Your task: Pictures are to be left out, and the rest of the records reproduced exactly.

#####

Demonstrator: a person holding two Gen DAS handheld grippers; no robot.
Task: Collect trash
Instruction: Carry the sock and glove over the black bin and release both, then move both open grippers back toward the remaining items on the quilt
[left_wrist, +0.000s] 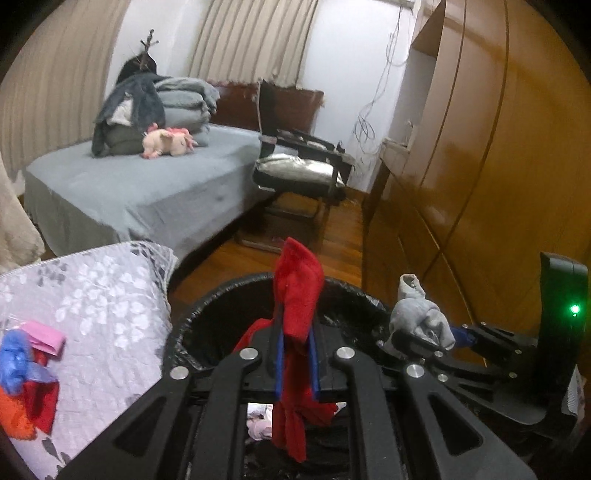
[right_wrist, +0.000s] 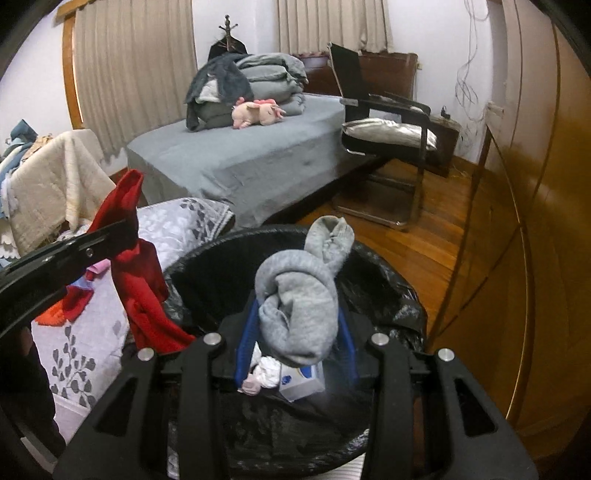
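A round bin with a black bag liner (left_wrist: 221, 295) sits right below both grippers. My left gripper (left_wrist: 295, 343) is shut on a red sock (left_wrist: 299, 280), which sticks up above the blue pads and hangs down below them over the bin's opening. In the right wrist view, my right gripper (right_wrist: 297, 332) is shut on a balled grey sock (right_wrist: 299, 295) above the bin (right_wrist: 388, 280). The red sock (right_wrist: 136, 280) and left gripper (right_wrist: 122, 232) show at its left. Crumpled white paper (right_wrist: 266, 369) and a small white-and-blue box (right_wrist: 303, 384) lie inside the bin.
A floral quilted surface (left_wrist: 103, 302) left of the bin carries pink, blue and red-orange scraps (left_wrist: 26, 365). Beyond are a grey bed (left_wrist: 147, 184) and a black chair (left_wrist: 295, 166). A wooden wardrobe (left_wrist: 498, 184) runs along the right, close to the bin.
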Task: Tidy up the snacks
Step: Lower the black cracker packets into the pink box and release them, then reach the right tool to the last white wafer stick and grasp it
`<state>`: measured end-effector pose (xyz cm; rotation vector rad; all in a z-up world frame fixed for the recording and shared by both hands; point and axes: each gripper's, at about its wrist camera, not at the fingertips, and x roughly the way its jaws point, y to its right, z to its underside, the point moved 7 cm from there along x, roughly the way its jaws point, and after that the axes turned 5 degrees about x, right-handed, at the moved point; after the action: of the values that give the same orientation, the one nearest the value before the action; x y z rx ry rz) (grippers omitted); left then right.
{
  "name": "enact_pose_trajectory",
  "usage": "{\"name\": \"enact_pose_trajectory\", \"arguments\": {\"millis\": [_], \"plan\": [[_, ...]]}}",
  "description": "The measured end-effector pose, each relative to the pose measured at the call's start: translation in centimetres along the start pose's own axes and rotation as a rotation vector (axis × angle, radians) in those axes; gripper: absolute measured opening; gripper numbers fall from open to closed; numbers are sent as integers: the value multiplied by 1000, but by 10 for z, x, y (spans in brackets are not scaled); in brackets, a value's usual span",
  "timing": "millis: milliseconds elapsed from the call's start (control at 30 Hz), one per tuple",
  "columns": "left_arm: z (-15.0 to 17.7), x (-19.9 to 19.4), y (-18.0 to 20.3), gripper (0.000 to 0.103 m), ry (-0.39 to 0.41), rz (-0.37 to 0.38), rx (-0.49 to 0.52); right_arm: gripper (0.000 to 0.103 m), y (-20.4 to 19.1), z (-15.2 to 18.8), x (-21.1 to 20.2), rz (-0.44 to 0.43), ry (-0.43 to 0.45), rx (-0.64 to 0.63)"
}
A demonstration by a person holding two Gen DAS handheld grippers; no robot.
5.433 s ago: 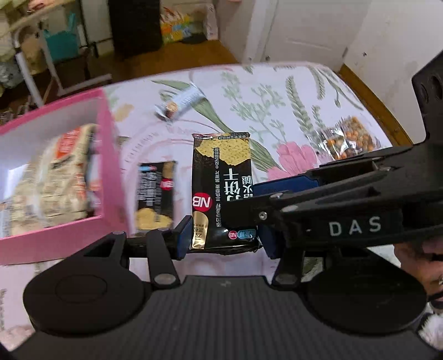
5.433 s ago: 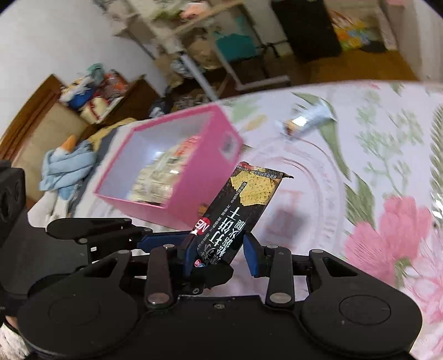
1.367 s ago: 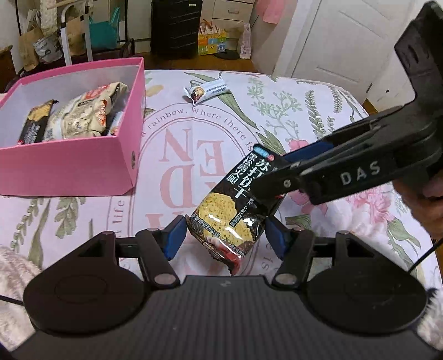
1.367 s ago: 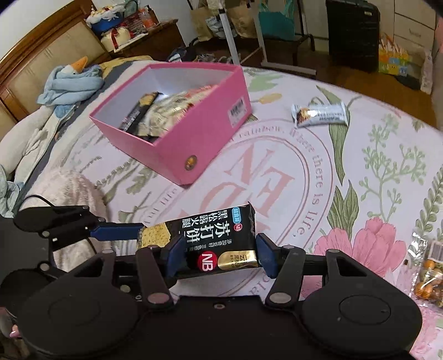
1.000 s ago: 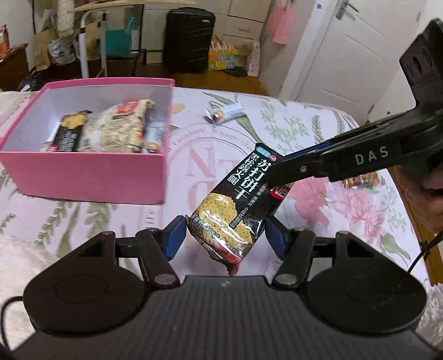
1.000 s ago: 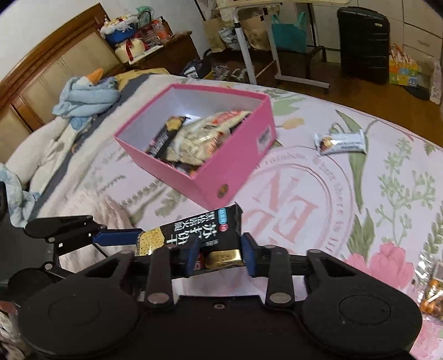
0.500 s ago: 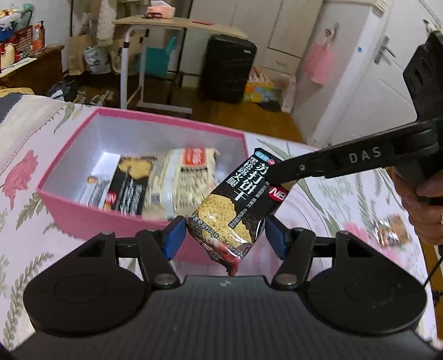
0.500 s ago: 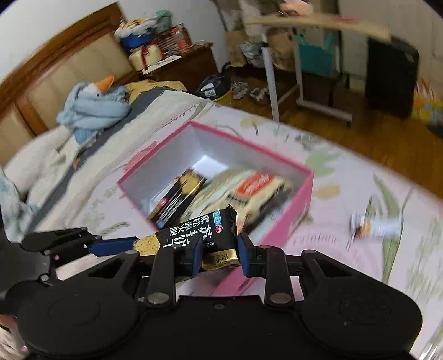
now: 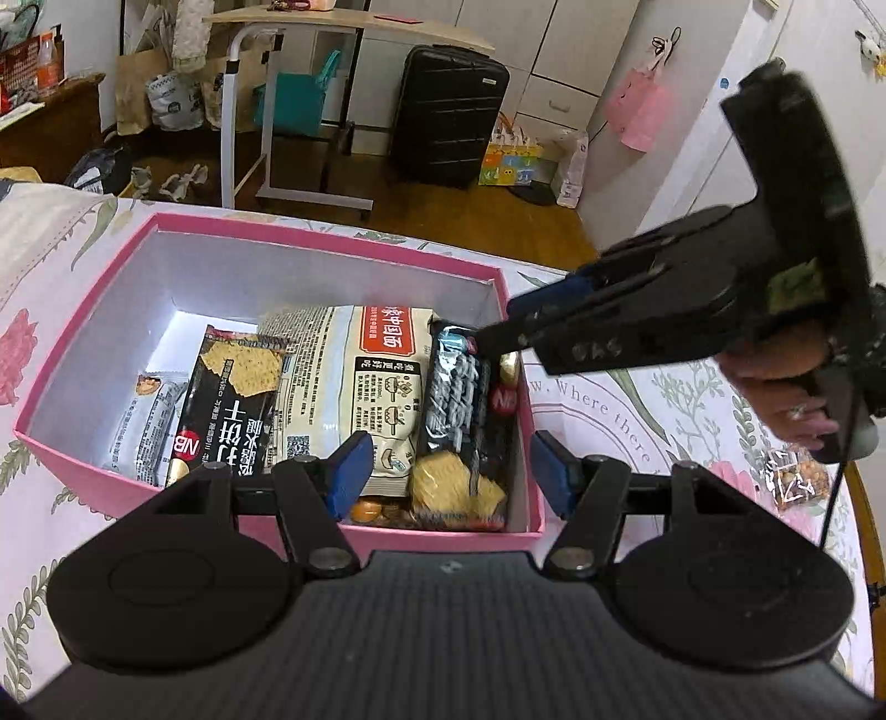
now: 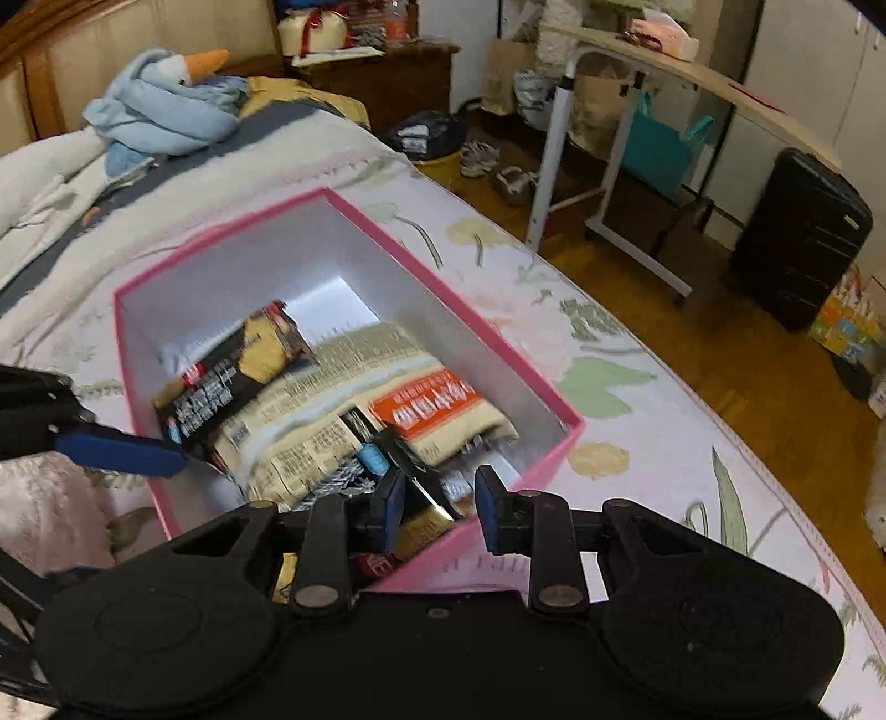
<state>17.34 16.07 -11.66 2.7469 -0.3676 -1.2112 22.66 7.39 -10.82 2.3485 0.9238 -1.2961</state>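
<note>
A pink box [image 9: 332,238] on the floral bedspread holds a beige noodle pack [image 9: 382,387], a black cracker packet [image 9: 232,404] and a white bar [image 9: 144,421]. A second black cracker packet [image 9: 459,421] lies inside along the box's right wall. My right gripper [image 9: 498,324] reaches in from the right and is shut on that packet's far end. In the right wrist view the packet [image 10: 426,493] is a blurred dark strip between the right gripper's [image 10: 437,504] fingers. My left gripper [image 9: 448,471] hovers open over the box's near wall, its pads clear of the packet. One of its blue fingers [image 10: 122,448] shows at the left.
A small clear bag of nuts [image 9: 797,482] lies on the bedspread to the right of the box. Beyond the bed's edge stand a black suitcase [image 9: 448,116] and a rolling table [image 9: 332,33] on the wooden floor. A blue plush goose [image 10: 166,105] lies at the headboard.
Both grippers travelled from the open bedspread to the pink box. The black packet, earlier held in the air between them, now lies inside the box by its right wall. The right gripper has rolled.
</note>
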Motion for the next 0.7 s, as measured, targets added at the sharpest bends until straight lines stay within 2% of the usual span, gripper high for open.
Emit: {"name": "enact_pose_trajectory", "arguments": {"millis": [133, 200, 267, 367, 433, 567, 700], "plan": [[0, -2, 5, 61, -11, 23, 8, 33, 10, 11, -16, 35, -2, 13], [-3, -2, 12, 61, -14, 29, 12, 33, 20, 12, -25, 76, -26, 7], [-8, 0, 21, 61, -16, 30, 13, 34, 38, 12, -34, 112, -69, 65], [-17, 3, 38, 61, -24, 39, 11, 38, 61, 17, -56, 151, -129, 114], [-24, 4, 51, 61, -21, 49, 16, 45, 76, 23, -71, 178, -153, 132], [-41, 10, 85, 61, 3, 47, 66, 46, 109, 37, -89, 163, -159, 240], [-54, 29, 111, 63, 9, 48, 51, 49, 144, 51, -90, 71, -54, 416]]}}
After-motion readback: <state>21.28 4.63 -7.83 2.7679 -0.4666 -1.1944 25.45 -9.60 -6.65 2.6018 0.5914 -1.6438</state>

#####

Solution for this task:
Demonstrator: a person holding two Gen DAS handheld grippers; no robot.
Task: Collect trash
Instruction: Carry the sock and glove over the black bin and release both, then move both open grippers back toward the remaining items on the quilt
[left_wrist, +0.000s] 
[right_wrist, +0.000s] 
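A round bin with a black bag liner (left_wrist: 221, 295) sits right below both grippers. My left gripper (left_wrist: 295, 343) is shut on a red sock (left_wrist: 299, 280), which sticks up above the blue pads and hangs down below them over the bin's opening. In the right wrist view, my right gripper (right_wrist: 297, 332) is shut on a balled grey sock (right_wrist: 299, 295) above the bin (right_wrist: 388, 280). The red sock (right_wrist: 136, 280) and left gripper (right_wrist: 122, 232) show at its left. Crumpled white paper (right_wrist: 266, 369) and a small white-and-blue box (right_wrist: 303, 384) lie inside the bin.
A floral quilted surface (left_wrist: 103, 302) left of the bin carries pink, blue and red-orange scraps (left_wrist: 26, 365). Beyond are a grey bed (left_wrist: 147, 184) and a black chair (left_wrist: 295, 166). A wooden wardrobe (left_wrist: 498, 184) runs along the right, close to the bin.
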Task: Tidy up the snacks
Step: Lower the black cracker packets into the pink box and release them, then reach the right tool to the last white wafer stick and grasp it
`<state>`: measured end-effector pose (xyz cm; rotation vector rad; all in a z-up world frame fixed for the recording and shared by both hands; point and axes: each gripper's, at about its wrist camera, not at the fingertips, and x roughly the way its jaws point, y to its right, z to its underside, the point moved 7 cm from there along x, roughly the way its jaws point, and after that the axes turned 5 degrees about x, right-handed, at the moved point; after the action: of the values that give the same orientation, the one nearest the value before the action; x y z rx ry rz) (grippers omitted); left then right.
{
  "name": "enact_pose_trajectory",
  "usage": "{\"name\": \"enact_pose_trajectory\", \"arguments\": {\"millis\": [_], \"plan\": [[_, ...]]}}",
  "description": "The measured end-effector pose, each relative to the pose measured at the call's start: translation in centimetres along the start pose's own axes and rotation as a rotation vector (axis × angle, radians) in those axes; gripper: absolute measured opening; gripper numbers fall from open to closed; numbers are sent as integers: the value multiplied by 1000, but by 10 for z, x, y (spans in brackets are not scaled); in brackets, a value's usual span",
  "timing": "millis: milliseconds elapsed from the call's start (control at 30 Hz), one per tuple",
  "columns": "left_arm: z (-15.0 to 17.7), x (-19.9 to 19.4), y (-18.0 to 20.3), gripper (0.000 to 0.103 m), ry (-0.39 to 0.41), rz (-0.37 to 0.38), rx (-0.49 to 0.52); right_arm: gripper (0.000 to 0.103 m), y (-20.4 to 19.1), z (-15.2 to 18.8), x (-21.1 to 20.2), rz (-0.44 to 0.43), ry (-0.43 to 0.45), rx (-0.64 to 0.63)"
}
A demonstration by a person holding two Gen DAS handheld grippers; no robot.
5.433 s ago: 
5.433 s ago: 
1.367 s ago: 
1.367 s ago: 
1.000 s ago: 
1.000 s ago: 
0.500 s ago: 
0.500 s ago: 
now: 
now: 
<state>17.34 16.07 -11.66 2.7469 -0.3676 -1.2112 22.66 7.39 -10.82 2.3485 0.9238 -1.2961</state>
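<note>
A pink box [image 9: 332,238] on the floral bedspread holds a beige noodle pack [image 9: 382,387], a black cracker packet [image 9: 232,404] and a white bar [image 9: 144,421]. A second black cracker packet [image 9: 459,421] lies inside along the box's right wall. My right gripper [image 9: 498,324] reaches in from the right and is shut on that packet's far end. In the right wrist view the packet [image 10: 426,493] is a blurred dark strip between the right gripper's [image 10: 437,504] fingers. My left gripper [image 9: 448,471] hovers open over the box's near wall, its pads clear of the packet. One of its blue fingers [image 10: 122,448] shows at the left.
A small clear bag of nuts [image 9: 797,482] lies on the bedspread to the right of the box. Beyond the bed's edge stand a black suitcase [image 9: 448,116] and a rolling table [image 9: 332,33] on the wooden floor. A blue plush goose [image 10: 166,105] lies at the headboard.
Both grippers travelled from the open bedspread to the pink box. The black packet, earlier held in the air between them, now lies inside the box by its right wall. The right gripper has rolled.
</note>
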Motion for the next 0.7 s, as measured, targets added at the sharpest bends until straight lines stay within 2% of the usual span, gripper high for open.
Emit: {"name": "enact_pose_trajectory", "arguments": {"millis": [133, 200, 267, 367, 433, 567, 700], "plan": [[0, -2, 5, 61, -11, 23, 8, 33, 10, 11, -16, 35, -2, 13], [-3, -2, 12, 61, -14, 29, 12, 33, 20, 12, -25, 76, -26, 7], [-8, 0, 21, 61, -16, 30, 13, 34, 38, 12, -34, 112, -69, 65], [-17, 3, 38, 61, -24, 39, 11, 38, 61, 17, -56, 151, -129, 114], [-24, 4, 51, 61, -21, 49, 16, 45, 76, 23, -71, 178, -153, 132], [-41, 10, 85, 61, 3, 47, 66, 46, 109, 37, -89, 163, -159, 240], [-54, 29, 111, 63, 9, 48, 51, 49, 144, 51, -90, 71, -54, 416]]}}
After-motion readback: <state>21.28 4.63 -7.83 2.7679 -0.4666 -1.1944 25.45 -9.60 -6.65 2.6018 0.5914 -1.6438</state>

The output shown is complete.